## PROBLEM STATEMENT:
Would you give the number of lines in the entries that contain the word "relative"? Nothing else is needed.

# # # # #

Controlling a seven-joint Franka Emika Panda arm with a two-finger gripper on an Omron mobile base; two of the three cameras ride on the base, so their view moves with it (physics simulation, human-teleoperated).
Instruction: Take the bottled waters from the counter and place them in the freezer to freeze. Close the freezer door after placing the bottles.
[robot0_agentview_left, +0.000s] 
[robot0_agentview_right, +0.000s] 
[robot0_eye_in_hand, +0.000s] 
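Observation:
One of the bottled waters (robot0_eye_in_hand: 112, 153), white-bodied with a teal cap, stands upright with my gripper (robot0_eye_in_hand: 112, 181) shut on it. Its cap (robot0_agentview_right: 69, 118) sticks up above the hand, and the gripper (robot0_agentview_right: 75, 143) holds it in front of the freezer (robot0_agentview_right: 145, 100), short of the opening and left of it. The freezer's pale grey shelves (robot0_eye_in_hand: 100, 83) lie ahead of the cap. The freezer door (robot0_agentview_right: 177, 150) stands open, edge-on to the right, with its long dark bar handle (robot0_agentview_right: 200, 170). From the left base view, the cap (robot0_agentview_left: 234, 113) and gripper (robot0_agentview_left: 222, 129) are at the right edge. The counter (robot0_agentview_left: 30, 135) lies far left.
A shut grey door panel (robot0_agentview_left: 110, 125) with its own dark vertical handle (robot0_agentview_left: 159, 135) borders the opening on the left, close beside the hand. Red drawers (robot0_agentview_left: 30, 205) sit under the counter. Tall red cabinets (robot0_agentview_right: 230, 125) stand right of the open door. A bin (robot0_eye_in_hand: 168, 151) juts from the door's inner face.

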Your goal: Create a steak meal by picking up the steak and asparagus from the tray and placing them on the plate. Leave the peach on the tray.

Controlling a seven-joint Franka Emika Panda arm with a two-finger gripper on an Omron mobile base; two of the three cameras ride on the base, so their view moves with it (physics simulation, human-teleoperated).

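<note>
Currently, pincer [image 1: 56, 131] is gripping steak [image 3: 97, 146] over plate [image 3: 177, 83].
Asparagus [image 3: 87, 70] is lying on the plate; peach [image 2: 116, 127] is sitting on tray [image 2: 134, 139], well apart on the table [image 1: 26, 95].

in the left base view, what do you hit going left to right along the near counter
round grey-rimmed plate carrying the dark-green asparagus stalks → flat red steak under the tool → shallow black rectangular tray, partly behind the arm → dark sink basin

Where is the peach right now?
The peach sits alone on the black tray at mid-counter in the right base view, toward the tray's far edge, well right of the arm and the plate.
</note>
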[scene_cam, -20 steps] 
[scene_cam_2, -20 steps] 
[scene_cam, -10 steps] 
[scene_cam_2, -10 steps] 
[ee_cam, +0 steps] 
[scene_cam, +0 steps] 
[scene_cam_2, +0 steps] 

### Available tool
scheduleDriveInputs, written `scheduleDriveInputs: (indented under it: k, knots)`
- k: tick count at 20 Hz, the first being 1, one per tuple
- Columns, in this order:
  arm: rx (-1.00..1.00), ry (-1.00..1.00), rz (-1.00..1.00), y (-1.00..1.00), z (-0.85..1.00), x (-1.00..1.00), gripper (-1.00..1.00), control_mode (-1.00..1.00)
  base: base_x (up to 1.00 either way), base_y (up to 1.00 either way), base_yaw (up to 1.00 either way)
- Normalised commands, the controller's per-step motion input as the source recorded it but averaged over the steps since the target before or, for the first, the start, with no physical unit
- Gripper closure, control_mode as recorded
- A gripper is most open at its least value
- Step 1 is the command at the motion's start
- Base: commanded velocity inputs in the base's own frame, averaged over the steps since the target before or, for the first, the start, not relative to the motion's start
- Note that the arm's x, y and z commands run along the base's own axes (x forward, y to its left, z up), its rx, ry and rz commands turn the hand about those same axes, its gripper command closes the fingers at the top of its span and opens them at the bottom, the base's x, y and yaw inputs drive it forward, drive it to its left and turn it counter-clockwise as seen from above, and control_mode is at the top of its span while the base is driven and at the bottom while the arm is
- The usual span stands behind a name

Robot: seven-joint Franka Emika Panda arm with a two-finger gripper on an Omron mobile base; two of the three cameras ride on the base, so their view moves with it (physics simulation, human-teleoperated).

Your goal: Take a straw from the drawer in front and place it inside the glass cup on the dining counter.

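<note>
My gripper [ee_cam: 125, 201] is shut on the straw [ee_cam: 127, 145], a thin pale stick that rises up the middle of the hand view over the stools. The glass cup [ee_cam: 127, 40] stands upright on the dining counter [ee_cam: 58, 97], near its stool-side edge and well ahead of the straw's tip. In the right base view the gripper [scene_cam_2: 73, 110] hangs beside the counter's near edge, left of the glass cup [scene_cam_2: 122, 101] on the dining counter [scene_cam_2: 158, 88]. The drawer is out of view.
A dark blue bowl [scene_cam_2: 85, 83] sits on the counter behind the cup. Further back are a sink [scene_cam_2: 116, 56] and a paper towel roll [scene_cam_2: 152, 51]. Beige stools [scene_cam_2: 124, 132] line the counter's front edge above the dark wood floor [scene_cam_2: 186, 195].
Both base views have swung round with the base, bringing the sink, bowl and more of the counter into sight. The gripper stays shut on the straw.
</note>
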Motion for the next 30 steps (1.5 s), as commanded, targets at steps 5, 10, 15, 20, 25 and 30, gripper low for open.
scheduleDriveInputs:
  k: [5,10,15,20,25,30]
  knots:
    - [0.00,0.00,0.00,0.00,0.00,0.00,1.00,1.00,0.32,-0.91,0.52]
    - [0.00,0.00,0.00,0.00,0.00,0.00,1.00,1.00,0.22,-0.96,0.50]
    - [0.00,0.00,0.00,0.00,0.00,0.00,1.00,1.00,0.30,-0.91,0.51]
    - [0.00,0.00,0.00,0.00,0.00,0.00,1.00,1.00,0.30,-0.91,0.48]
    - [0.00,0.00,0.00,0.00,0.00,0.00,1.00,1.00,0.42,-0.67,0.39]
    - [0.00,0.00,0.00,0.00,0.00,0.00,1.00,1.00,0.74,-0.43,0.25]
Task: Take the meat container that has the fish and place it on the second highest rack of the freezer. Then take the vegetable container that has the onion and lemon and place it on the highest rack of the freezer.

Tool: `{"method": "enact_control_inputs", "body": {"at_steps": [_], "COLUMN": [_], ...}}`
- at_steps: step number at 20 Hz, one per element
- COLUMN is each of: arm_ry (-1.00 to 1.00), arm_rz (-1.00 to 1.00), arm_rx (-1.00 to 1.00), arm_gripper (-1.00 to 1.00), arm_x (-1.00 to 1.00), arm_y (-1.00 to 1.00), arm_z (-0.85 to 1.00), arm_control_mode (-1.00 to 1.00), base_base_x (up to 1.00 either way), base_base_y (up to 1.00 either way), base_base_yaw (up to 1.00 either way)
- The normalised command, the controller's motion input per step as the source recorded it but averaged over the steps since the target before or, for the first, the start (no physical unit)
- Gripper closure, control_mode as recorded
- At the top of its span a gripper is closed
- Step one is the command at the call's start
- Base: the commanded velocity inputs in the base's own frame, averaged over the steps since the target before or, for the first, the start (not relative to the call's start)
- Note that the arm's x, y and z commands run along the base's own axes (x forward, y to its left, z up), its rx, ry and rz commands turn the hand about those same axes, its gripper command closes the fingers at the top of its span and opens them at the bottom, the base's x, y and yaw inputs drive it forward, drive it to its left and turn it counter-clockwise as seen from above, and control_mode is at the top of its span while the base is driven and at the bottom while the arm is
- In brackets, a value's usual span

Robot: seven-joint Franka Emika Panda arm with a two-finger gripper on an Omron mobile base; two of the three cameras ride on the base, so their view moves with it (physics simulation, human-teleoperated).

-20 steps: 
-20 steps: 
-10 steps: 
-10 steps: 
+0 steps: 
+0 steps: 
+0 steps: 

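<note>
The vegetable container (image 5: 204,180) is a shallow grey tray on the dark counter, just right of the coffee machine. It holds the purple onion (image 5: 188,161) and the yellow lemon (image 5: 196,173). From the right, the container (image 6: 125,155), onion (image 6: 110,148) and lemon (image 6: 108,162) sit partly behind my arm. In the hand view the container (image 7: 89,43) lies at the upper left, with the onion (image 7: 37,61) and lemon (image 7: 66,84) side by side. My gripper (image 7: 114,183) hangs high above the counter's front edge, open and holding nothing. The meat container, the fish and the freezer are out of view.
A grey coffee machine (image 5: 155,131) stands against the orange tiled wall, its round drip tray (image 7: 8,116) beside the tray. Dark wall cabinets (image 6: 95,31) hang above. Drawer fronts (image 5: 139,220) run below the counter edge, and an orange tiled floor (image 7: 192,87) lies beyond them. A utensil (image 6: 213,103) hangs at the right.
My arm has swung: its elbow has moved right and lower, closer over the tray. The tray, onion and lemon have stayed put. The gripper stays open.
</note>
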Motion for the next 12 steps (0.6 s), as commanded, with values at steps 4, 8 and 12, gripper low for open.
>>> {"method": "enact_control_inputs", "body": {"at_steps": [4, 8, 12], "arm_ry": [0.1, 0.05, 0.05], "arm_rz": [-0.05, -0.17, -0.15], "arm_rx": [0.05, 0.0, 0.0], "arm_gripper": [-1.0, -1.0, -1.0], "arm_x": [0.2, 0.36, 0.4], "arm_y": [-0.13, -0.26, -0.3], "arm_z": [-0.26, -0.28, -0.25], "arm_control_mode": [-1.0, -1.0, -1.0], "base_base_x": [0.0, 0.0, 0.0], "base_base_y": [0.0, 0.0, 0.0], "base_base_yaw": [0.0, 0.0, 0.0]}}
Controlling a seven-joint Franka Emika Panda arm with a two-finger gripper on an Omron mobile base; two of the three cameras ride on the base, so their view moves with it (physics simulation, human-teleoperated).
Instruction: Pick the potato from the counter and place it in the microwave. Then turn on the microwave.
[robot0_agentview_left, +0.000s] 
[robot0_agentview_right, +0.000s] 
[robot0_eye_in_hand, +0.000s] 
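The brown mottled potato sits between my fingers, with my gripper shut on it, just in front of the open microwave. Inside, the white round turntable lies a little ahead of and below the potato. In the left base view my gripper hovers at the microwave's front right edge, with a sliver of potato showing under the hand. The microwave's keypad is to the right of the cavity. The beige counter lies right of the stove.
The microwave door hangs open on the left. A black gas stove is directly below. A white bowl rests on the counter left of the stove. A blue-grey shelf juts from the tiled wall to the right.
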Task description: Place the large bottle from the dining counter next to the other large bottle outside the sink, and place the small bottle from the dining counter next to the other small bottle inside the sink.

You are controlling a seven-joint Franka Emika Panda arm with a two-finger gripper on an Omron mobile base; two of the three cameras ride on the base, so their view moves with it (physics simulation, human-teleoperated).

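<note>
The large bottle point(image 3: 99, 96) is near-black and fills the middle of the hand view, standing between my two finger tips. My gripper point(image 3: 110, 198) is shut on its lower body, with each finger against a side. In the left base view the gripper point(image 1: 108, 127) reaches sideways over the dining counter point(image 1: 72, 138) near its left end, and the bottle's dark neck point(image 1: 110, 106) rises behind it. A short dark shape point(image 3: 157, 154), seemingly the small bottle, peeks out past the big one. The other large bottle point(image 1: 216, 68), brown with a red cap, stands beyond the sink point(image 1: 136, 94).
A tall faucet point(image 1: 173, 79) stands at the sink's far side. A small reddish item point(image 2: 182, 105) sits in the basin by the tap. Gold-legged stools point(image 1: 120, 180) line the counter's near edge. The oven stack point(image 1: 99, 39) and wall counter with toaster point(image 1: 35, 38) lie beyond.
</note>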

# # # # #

## WRITTEN ANSWER:
2